■ AIM OF THE TASK
The word "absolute" marks the lines you need; copy each of them from the data.

■ DATA PROVIDED
☆ ☆ ☆ ☆ ☆

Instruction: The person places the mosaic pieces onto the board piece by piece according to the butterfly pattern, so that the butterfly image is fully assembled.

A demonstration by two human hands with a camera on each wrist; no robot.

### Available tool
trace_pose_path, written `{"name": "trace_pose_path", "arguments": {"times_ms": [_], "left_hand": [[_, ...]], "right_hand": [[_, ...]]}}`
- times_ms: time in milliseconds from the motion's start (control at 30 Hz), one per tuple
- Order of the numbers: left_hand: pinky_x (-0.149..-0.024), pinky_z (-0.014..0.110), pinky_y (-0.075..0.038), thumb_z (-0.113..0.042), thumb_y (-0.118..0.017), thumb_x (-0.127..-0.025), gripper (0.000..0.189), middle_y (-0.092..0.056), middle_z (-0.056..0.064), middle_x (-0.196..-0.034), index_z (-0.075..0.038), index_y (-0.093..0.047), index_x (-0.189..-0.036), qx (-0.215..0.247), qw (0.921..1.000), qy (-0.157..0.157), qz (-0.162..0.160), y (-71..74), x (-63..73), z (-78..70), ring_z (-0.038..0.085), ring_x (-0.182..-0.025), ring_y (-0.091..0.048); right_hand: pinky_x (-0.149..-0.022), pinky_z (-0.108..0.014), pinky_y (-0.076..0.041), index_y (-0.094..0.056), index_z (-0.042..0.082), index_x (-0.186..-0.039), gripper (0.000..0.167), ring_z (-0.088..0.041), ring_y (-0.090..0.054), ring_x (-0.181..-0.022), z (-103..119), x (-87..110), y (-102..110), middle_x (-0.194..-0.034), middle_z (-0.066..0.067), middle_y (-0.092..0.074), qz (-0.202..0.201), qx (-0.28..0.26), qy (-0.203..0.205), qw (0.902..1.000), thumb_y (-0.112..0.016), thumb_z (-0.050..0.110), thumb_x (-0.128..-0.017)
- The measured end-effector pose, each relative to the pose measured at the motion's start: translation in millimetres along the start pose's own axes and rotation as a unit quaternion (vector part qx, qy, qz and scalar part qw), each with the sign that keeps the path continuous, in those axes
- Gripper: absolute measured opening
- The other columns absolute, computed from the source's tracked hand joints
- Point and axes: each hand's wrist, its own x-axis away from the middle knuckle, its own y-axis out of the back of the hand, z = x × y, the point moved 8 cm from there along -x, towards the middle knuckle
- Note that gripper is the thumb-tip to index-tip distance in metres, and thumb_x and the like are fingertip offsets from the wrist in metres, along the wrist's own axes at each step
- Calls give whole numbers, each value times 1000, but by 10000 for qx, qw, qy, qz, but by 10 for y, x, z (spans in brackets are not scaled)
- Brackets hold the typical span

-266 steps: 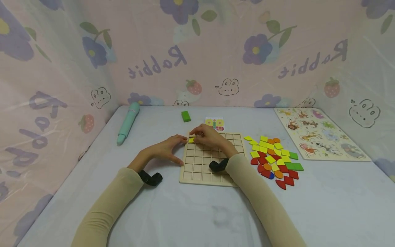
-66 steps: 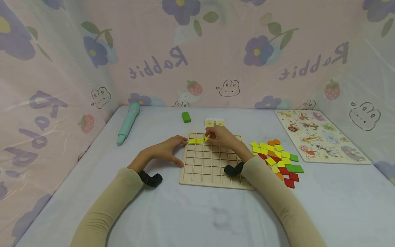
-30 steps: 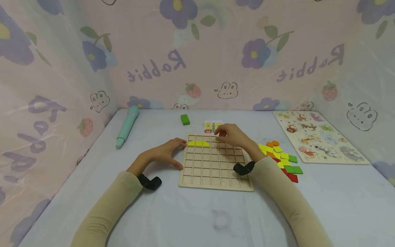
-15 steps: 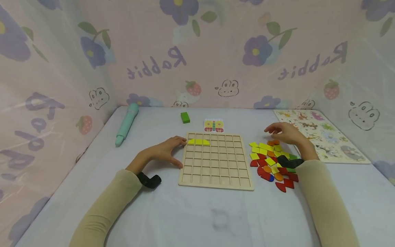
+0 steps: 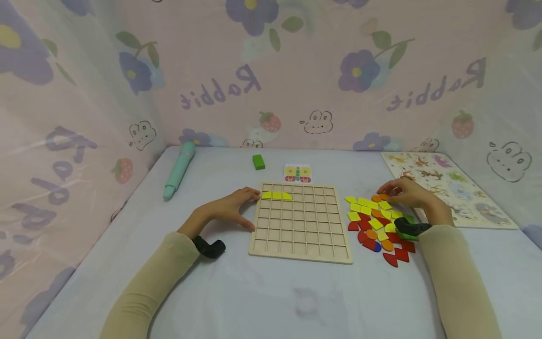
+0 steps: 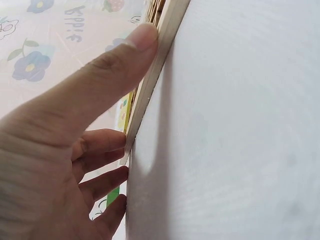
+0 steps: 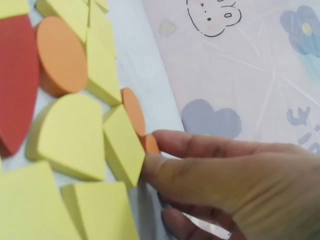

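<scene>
- the left hand [image 5: 228,207], fingers spread and slightly bent, touches the left edge of the wooden grid board [image 5: 299,229].
- the right hand [image 5: 408,192] pinches an orange disc [image 7: 152,144] between thumb and forefinger, at the far side of the loose pieces [image 5: 376,223].
- three yellow pieces [image 5: 277,195] sit side by side near the board's far left corner.
- a butterfly card [image 5: 298,173] lies just beyond the board.

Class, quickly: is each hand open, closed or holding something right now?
Left hand: open, touching the grid board.
Right hand: pinching an orange disc.
</scene>
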Motion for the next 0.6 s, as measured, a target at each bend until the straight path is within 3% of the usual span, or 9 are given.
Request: {"name": "trace_pose_path", "arguments": {"times_ms": [133,267,367,467,600], "left_hand": [[-113,45,-19,-44,-80,-69,88,-32,11,-146,-5,-40,-137,-10,10000,44,14,0,-5,1,29,-139,-21],[-113,45,-20,-43,-80,-69,88,-32,10,-146,-5,-40,-137,-24,10000,81,18,1,-12,16,29,-139,-21],[-113,44,-20,-44,-80,-69,87,-31,10,-147,-6,-40,-137,-6,9999,125,24,-11,-16,33,28,-138,-22],[-113,43,-20,-44,-80,-69,88,-31,9,-147,-7,-41,-137,15,9999,151,18,-22,-19,42,27,-139,-22],[-113,43,-20,-45,-80,-68,88,-32,8,-147,-7,-40,-137,8,9999,153,4,-23,-22,39,26,-138,-22]], "right_hand": [[-81,-43,-47,-64,-4,-108,25,-27,-55,-87,-2,-9,25,-98,-15,-65,-180,122,-257,9994,-65,7,-86],[-83,-47,-45,-62,-1,-113,33,-30,-54,-92,185,-93,75,-103,-17,-62,-638,93,-331,9974,-63,22,-89],[-85,-51,-45,-61,0,-114,34,-33,-56,-97,499,-234,96,-107,-19,-61,-1033,-26,-55,9946,-63,25,-90],[-82,-47,-48,-62,1,-113,31,-30,-59,-94,907,-426,33,-104,-17,-63,-1286,-165,349,9909,-64,21,-89],[-79,-42,-50,-64,0,-109,27,-26,-60,-88,1440,-663,-197,-99,-14,-65,-1181,-394,802,9890,-67,14,-86]]}}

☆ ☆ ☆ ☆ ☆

■ OUTPUT
- Gripper: absolute measured opening
- The other columns absolute, computed from the source's tracked hand joints

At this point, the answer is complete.